Frank Masley of Newark, Del., finished first among the men at Lake Placid and qualified for his third Olympics. Masley, 27, was the flag bearer for the 1984 U.S. Olympic team. "That's still the highlight of my career," says Masley, who in 12 years has won six U.S. singles titles and three doubles titles and will retire from the sport this year.
At the start of a potentially brilliant career is Cammy Myler, 18, who finished second to Warner last week. Myler deferred starting her freshman year at Dartmouth for 12 months to stay home in Lake Placid and concentrate on making the Olympic team. "We're for real," says Myler. "We have the coaching, and now we have the sleds, too."
The coach and the sleds arrived simultaneously. Guiding the team is Wolfgang Schaedler, 29, of Liechtenstein, a perennial among the top 10 sliders in the world, who retired after Sarajevo. Two years ago he was approached by several U.S. lugers and agreed to become their guru. "His first season traveling with us was last year," says Warner, "and, miracle of miracles, we made the big jump."

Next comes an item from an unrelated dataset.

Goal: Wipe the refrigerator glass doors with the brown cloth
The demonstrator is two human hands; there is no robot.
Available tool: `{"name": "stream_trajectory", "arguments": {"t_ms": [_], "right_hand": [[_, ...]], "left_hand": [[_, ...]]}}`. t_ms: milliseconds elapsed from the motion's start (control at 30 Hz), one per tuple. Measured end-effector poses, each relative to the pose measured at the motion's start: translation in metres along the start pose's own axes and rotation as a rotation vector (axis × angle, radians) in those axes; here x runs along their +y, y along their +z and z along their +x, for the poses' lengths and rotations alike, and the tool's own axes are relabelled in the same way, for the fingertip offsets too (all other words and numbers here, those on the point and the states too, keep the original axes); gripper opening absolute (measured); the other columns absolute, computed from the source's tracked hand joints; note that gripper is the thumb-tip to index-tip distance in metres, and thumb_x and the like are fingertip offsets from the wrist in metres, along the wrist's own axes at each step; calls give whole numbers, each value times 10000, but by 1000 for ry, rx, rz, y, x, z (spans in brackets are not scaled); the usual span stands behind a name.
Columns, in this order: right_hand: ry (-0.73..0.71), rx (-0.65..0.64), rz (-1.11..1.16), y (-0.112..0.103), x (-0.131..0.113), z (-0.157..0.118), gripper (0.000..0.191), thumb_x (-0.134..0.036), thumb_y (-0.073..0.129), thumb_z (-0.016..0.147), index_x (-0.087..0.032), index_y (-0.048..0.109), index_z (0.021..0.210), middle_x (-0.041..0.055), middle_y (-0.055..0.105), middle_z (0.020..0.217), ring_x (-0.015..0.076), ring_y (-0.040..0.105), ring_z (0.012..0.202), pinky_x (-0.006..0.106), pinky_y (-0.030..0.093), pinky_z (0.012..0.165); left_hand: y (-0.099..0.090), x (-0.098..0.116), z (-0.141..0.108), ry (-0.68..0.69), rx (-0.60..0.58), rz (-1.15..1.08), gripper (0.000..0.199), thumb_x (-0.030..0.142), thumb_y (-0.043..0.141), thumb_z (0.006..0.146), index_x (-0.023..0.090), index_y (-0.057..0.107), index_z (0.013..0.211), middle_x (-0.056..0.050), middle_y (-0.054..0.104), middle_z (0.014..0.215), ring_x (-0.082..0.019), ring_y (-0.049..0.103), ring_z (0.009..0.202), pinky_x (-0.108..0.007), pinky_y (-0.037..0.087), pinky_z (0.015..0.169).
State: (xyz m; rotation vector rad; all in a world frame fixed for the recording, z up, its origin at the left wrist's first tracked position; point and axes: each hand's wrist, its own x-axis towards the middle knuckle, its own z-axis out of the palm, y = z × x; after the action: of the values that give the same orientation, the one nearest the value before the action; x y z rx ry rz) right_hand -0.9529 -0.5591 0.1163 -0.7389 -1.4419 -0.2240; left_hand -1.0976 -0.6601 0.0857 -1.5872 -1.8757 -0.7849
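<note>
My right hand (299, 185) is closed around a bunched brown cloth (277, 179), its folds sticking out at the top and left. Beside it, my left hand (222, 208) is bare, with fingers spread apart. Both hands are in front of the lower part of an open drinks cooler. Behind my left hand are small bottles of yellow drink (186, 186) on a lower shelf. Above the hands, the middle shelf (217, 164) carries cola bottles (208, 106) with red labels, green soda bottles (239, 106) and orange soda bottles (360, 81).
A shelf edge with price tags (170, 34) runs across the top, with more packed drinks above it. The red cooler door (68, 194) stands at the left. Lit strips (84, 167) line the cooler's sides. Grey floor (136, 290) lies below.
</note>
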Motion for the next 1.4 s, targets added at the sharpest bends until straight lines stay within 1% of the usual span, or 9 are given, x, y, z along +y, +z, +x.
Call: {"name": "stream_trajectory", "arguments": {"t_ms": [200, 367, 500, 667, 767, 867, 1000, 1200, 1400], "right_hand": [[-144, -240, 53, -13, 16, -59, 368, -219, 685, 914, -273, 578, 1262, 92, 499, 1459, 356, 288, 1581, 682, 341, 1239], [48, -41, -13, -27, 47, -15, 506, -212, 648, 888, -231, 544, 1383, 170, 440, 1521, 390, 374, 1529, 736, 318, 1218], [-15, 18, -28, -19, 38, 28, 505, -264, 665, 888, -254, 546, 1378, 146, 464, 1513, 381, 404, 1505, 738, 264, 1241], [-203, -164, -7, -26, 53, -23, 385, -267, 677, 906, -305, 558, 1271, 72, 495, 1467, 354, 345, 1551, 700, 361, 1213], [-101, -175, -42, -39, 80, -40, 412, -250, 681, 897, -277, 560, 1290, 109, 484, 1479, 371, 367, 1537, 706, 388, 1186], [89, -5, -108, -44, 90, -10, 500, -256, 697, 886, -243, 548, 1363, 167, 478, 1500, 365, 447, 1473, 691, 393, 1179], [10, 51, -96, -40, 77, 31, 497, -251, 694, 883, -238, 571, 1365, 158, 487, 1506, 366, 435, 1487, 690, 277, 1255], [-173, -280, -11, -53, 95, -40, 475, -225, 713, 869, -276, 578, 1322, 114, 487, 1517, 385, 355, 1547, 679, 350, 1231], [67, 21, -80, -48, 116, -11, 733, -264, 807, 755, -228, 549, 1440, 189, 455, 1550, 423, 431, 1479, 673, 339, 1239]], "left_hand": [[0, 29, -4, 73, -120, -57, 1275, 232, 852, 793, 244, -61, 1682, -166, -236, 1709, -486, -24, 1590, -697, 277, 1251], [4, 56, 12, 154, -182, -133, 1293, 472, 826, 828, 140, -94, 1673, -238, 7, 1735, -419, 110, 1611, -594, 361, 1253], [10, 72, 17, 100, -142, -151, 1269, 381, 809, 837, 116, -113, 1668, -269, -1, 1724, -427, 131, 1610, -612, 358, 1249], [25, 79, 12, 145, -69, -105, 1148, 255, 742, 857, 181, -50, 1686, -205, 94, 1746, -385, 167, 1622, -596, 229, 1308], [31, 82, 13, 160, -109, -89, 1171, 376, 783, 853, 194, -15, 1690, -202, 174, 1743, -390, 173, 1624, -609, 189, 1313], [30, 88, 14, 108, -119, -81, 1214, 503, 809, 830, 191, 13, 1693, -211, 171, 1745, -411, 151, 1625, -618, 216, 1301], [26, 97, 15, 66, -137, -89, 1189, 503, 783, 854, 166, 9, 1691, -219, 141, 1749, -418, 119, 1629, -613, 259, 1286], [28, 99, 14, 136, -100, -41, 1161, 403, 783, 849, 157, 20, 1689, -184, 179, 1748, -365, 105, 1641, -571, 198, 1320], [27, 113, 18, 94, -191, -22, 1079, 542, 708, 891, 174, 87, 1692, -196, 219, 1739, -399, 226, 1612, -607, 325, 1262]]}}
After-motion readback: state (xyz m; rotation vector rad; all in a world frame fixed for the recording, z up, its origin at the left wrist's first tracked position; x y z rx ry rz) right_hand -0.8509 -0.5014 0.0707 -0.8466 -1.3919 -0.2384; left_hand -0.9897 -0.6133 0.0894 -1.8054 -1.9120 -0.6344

The U.S. had 23 top 10 placings in World Cup events last season. Zajonc-Nardiello became the first U.S. doubles team to win a World Cup medal, and finished fourth in the '87 rankings. Myler was the first U.S. woman to win a medal in World Cup luge competition, and Kennedy's ninth-place finish in the '87 worlds was the best ever by a U.S. man.
Schaedler has always made his own sleds, and he made 22 for the national team. Wolfie, as the team calls him, is modest about his artisanship. "Luge is a big head-game," he says. "You believe better in one sled, you go faster. Really, the athletes are doing it themselves."
Doubles specialist Nardiello, who had to do it himself to secure a place on the Olympic team, finished second in the men's singles. Joe Barile of Saddle River, N.J., and Steve Maher of Chicago won the doubles berth for Calgary.
And the third woman going to the Games? Lake Placid's Terwillegar, now 24. She didn't need the Terwillegarian Theorem to make the team. Last week she placed third. "It doesn't relieve the sting of '84," she says. "But, yeah, it feels awfully good to finally be going to the Olympics."